## Problem to solve
Transcribe the whole listing precisely, leaving nothing out.

## Information provided
========================
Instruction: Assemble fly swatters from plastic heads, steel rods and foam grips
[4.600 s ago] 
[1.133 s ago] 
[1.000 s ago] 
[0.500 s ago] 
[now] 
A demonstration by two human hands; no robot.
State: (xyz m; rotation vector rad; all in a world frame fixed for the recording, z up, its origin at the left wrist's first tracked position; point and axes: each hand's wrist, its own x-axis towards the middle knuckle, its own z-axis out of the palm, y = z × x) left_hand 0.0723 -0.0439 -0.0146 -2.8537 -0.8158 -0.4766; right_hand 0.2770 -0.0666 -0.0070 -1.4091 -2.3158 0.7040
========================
## Answer to the problem
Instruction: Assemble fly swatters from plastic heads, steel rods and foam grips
[4.600 s ago] 
[1.133 s ago] 
[1.000 s ago] 
[0.500 s ago] 
[now] 
A demonstration by two human hands; no robot.
State: (xyz m; rotation vector rad; all in a world frame fixed for the recording, z up, its origin at the left wrist's first tracked position; point and axes: each hand's wrist, its own x-axis towards the middle knuckle, its own z-axis out of the palm, y = z × x) left_hand 0.0723 -0.0439 -0.0146 -2.8537 -0.8158 -0.4766; right_hand 0.2770 -0.0666 -0.0070 -1.4091 -2.3158 0.7040

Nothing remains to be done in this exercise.